Bibliotheken sind lebendige Zeitzeugen. Das gilt nicht nur für gesammeltes Wissen, Räumlichkeiten und Aufstellungssystematiken. Auch Marginalien in den Büchern, Randnotizen, Lesezeichen, eingelegte Kochrezepte oder gepresste Pflanzen berichten vom Alltagsleben ihrer Besitzer.

Diese Studie schließt eine Forschungslücke. Sie beschäftigt sich mit den Adels- und Klosterbibliotheken des kurkölnischen Herzogtums Westfalen und ihren Nutzern. Untersuchungsgebiet ist die Hellwegstadt Werl. Die Untersuchung umfasst den Zeitraum vom Beginn des Buchdrucks bis zum Niedergang des Alten Reichs 1806.
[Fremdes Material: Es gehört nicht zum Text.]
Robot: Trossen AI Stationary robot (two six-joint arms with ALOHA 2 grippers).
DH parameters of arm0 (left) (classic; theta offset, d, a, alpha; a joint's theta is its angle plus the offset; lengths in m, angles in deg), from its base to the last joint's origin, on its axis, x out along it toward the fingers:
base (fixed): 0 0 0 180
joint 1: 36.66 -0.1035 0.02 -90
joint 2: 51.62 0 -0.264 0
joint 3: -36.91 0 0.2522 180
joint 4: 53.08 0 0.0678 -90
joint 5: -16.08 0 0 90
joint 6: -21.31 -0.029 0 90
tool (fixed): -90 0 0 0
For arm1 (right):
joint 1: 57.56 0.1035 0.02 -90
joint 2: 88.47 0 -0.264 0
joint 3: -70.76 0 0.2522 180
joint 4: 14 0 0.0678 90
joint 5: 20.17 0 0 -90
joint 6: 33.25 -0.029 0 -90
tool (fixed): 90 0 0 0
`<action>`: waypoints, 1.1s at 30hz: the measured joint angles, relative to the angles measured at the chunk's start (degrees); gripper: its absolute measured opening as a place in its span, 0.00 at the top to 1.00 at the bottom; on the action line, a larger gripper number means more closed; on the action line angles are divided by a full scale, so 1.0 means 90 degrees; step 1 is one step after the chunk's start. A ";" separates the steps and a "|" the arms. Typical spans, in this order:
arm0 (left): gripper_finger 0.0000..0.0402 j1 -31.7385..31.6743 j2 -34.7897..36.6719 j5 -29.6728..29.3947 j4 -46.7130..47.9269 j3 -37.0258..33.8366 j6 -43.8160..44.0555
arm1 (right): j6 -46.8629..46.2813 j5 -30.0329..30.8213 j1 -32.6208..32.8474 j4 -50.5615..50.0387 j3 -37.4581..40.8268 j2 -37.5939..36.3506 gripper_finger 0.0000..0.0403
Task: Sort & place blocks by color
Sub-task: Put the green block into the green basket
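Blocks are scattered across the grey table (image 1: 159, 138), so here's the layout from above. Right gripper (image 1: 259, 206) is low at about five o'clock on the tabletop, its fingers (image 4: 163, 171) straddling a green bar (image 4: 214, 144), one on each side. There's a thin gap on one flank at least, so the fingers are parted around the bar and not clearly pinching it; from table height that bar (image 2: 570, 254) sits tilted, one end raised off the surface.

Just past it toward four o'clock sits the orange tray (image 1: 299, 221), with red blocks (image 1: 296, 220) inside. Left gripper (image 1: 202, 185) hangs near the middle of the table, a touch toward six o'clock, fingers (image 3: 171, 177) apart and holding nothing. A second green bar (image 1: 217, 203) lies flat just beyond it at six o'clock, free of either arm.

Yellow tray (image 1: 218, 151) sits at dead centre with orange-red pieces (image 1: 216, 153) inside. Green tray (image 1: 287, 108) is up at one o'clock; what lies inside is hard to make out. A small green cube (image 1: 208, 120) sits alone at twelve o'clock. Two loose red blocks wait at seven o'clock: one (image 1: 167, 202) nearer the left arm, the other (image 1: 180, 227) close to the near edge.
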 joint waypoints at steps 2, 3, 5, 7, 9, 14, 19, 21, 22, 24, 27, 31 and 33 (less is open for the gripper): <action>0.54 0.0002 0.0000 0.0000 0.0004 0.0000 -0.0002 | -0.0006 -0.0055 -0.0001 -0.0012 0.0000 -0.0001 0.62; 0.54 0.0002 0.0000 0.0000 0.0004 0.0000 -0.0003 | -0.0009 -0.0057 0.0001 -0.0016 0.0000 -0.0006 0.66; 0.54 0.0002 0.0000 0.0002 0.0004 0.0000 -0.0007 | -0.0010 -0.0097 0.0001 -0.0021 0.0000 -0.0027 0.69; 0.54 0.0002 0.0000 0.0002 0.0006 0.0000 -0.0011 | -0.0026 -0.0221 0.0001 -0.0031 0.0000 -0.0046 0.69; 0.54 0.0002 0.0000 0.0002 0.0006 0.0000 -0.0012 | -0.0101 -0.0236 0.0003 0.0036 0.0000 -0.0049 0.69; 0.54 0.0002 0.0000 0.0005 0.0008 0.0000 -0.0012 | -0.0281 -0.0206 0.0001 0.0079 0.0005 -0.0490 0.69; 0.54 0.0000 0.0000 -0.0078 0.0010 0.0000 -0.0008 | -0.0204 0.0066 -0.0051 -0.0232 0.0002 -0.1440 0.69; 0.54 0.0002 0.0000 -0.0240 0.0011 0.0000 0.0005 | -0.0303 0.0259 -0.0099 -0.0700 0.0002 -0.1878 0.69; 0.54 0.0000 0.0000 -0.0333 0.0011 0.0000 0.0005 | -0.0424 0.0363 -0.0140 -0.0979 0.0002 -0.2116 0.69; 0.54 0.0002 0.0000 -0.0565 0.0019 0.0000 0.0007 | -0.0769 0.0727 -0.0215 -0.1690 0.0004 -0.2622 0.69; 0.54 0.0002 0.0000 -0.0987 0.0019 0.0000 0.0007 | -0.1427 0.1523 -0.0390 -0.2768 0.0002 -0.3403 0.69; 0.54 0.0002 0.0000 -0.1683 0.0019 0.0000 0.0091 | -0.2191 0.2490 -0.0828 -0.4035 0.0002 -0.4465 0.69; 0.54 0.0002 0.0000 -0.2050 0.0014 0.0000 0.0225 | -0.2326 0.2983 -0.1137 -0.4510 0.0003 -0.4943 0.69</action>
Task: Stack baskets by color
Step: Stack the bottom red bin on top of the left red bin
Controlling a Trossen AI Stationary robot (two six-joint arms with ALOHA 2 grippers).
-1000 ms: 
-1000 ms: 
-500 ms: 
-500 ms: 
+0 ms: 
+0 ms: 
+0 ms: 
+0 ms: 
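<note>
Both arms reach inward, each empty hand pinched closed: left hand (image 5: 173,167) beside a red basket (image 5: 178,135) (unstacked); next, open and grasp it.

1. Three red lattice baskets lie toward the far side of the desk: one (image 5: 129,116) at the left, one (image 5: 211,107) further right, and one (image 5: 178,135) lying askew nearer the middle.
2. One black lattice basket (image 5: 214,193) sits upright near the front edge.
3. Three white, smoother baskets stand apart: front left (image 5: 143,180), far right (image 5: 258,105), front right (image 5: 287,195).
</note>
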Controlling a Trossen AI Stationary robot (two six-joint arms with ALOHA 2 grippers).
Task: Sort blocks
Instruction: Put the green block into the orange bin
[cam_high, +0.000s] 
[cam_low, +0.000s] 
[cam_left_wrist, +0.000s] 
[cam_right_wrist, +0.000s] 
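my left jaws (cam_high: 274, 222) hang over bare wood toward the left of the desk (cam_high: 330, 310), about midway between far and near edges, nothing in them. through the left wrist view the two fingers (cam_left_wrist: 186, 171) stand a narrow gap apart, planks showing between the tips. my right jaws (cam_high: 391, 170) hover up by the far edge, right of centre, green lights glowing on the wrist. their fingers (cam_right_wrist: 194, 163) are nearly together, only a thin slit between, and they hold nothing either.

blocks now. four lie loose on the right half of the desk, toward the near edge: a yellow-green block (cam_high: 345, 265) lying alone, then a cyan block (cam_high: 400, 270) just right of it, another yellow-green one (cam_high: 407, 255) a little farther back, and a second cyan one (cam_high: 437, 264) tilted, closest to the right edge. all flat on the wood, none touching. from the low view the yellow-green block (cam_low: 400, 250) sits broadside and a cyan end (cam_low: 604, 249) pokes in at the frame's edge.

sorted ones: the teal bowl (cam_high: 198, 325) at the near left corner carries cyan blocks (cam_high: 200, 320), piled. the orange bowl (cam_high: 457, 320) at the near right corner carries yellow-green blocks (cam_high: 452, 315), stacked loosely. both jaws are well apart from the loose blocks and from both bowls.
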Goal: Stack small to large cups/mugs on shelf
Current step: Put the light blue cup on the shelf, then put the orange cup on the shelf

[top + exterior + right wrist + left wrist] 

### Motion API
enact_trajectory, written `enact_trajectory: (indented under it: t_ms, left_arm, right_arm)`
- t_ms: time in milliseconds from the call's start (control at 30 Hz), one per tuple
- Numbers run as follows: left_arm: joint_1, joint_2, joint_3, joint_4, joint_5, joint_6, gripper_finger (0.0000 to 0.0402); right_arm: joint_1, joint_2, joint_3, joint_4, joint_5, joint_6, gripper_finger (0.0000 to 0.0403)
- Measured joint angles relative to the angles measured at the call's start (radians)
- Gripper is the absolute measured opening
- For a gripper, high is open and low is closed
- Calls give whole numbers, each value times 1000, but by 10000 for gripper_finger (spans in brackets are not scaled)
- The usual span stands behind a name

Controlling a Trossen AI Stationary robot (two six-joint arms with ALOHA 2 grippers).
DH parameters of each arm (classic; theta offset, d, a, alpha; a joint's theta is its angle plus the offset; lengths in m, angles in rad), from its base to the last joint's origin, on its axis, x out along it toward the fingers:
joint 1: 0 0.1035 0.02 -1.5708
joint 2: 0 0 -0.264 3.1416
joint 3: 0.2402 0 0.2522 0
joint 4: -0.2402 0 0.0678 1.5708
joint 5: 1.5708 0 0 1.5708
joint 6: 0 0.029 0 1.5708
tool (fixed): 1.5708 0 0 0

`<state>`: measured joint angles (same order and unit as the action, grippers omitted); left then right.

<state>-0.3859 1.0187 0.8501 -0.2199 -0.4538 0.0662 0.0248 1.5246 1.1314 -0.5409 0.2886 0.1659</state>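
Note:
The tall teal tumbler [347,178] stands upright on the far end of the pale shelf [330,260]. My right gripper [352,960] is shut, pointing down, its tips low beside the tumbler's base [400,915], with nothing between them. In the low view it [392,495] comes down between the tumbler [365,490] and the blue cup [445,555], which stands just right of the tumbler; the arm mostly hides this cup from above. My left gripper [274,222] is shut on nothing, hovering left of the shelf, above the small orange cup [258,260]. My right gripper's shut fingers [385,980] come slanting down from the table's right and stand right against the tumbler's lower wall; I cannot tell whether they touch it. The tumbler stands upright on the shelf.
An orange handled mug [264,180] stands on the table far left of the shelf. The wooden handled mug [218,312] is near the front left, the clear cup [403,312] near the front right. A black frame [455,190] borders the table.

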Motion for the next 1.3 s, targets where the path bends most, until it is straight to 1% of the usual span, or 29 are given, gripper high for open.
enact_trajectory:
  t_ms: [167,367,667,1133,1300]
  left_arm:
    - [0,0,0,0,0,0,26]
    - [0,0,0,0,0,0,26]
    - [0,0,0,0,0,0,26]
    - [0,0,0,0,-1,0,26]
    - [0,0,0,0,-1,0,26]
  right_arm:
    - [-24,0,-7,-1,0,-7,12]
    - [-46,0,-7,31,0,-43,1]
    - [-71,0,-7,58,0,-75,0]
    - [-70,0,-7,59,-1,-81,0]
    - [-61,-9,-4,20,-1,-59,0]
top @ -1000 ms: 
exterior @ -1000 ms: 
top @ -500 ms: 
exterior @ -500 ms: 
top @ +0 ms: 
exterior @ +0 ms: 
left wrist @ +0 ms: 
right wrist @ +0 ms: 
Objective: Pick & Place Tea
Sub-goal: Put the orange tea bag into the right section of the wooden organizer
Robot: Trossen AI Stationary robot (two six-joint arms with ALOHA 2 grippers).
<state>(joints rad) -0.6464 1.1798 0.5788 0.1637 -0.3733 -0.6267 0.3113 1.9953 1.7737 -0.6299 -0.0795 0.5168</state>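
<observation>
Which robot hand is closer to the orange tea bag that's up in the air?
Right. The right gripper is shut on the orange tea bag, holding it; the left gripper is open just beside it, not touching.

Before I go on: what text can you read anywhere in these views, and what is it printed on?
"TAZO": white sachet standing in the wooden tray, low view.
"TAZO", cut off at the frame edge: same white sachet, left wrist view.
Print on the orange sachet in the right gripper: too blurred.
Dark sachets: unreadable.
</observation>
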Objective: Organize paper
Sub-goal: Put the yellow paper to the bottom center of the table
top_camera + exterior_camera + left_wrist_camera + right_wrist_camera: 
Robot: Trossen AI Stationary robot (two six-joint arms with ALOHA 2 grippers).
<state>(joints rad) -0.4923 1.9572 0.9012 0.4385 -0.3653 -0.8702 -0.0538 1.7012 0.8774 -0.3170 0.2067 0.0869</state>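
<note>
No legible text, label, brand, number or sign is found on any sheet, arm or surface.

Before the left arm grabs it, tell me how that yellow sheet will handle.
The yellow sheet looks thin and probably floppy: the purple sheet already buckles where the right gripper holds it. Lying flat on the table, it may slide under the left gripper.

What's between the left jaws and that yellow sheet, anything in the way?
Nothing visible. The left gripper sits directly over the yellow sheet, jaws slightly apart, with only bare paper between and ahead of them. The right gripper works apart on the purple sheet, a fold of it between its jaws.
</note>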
Reihe: Historia profana et ecclesiastica
Bd. 19, 2013, 464 S., 59.90 EUR, gb., ISBN 978-3-643-11915-5

Dr. phil. Iris Bunte, M.A., ist seit 2012 Studienreferendarin für das Lehramt an Gesamtschulen und Gymnasien. Weitere Publikation von Iris Bunte hier im Goehezeitportal zu "Goethe, Gotter und Goue – auf Frei(maur)ers Füßen in Wetzlar": http://www.goethezeitportal.de/fileadmin/PDF/db/wiss/gotter/catalogue_bunte.pdf

 

 

Wir wünschen Ihnen viel Vergnügen beim Lesen!